● What this task involves
Look below for the line that contains "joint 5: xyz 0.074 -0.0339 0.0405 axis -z", then copy it and each following line exactly, through and including the line that contains "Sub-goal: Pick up".

-- -- --

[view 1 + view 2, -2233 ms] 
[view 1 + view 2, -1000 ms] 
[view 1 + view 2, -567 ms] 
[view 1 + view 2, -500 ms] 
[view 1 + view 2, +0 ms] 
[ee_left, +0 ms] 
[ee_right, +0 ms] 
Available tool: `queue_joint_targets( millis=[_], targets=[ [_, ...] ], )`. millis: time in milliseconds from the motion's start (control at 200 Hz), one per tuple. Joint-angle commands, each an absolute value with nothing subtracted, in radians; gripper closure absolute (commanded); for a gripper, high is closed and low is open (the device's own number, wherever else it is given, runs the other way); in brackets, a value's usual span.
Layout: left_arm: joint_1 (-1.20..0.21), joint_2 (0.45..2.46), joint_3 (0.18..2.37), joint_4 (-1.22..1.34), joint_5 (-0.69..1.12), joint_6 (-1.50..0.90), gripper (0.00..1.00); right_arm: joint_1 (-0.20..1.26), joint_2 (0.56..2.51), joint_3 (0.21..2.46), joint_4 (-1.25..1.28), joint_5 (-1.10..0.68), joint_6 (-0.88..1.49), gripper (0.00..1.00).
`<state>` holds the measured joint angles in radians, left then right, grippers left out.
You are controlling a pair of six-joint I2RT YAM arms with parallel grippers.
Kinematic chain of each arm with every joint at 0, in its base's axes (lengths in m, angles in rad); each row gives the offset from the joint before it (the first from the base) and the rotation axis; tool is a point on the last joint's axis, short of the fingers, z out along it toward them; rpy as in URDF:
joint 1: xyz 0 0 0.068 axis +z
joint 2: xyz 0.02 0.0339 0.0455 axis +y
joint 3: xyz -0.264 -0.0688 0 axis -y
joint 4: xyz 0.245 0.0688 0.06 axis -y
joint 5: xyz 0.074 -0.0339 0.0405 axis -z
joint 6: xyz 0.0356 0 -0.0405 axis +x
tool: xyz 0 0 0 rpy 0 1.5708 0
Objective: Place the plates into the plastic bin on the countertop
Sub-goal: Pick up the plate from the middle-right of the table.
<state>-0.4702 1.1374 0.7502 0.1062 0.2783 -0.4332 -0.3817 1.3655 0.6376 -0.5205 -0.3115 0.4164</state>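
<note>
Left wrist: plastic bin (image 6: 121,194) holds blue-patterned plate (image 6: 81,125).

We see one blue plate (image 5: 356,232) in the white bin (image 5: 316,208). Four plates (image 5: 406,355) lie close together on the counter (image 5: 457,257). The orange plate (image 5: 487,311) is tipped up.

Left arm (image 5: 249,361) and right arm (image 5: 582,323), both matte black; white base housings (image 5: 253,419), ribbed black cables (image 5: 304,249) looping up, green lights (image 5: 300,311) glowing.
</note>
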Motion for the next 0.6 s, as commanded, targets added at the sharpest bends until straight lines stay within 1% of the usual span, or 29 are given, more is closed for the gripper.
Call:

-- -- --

● Solution
joint 5: xyz 0.074 -0.0339 0.0405 axis -z
joint 6: xyz 0.0356 0 -0.0405 axis +x
tool: xyz 0 0 0 rpy 0 1.5708 0
Objective: Place the plates into the plastic bin on the countertop
Sub-goal: Pick up the plate from the middle-right of the table.

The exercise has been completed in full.